### PROBLEM DESCRIPTION
Count how many lines hold "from" in the records, and respond with that number by itself.

### AVAILABLE DATA
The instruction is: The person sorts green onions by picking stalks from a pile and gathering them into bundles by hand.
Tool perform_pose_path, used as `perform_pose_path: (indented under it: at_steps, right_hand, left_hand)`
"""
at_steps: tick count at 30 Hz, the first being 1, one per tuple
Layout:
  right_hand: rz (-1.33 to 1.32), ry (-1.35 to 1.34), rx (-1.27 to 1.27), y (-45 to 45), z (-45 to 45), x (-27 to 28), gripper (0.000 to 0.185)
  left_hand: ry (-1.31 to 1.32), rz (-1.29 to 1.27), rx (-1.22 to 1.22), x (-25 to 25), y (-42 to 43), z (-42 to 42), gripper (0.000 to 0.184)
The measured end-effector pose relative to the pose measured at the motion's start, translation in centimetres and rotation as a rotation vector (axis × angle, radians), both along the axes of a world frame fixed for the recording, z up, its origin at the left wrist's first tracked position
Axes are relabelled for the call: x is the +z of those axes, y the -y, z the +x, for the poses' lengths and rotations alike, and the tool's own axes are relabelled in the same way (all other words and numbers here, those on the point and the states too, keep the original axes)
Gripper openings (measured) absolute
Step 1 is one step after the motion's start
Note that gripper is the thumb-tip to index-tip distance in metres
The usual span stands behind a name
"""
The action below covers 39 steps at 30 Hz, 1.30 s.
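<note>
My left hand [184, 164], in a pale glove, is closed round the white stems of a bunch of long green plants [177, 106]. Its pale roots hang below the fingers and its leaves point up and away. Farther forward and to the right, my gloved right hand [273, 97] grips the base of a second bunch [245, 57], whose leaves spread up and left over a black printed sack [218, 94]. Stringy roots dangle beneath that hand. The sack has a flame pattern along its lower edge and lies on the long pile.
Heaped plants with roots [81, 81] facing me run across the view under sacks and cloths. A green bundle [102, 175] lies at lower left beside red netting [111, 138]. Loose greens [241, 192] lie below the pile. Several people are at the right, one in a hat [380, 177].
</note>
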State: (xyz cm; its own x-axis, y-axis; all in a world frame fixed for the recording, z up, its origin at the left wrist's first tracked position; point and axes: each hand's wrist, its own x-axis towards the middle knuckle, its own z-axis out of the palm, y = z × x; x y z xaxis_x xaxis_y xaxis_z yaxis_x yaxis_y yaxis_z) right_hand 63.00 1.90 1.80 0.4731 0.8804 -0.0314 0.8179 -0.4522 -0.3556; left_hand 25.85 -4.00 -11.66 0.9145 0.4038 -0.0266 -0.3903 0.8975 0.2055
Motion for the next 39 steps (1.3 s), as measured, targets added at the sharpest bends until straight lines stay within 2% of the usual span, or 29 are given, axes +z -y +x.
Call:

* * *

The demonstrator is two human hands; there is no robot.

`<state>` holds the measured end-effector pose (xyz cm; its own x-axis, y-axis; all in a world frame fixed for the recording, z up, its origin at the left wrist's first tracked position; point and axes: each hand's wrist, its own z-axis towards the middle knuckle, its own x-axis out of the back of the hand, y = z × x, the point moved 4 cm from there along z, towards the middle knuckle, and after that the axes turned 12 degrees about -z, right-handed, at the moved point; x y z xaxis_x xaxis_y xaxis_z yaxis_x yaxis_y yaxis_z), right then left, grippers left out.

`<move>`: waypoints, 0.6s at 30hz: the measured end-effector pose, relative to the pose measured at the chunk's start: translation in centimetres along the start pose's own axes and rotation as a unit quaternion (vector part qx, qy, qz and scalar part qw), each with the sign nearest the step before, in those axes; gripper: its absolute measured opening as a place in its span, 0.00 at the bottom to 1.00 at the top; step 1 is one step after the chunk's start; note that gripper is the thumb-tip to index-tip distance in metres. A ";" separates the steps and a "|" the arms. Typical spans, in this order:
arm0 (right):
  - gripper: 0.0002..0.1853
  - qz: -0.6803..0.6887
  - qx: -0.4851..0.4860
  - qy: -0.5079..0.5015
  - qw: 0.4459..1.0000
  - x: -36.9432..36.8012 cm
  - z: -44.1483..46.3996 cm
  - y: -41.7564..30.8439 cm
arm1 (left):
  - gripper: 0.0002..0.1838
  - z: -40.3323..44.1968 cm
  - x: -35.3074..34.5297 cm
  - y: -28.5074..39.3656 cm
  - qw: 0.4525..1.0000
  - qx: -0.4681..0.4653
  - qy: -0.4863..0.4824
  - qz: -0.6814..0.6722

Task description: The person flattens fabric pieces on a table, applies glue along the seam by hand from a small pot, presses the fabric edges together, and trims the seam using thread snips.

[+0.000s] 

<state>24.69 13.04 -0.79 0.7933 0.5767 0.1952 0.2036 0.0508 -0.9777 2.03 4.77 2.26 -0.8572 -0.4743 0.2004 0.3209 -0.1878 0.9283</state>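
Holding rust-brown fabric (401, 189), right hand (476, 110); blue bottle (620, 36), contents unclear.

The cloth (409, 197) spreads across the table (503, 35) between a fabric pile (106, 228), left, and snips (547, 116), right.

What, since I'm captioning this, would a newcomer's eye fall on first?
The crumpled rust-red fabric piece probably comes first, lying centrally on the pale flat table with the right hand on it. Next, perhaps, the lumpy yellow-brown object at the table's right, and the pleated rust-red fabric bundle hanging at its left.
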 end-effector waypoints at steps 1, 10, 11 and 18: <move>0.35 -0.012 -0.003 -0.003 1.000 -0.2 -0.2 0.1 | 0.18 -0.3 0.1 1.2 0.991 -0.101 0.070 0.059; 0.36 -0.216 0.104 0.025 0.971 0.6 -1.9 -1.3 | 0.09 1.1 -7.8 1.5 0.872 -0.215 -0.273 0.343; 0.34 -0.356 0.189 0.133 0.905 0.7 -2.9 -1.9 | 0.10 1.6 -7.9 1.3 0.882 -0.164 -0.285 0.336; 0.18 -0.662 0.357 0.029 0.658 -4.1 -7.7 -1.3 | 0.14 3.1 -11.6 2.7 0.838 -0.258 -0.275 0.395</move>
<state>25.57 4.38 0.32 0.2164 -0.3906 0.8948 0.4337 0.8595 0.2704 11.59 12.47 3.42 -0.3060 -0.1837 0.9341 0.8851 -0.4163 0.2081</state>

### RESPONSE BELOW
3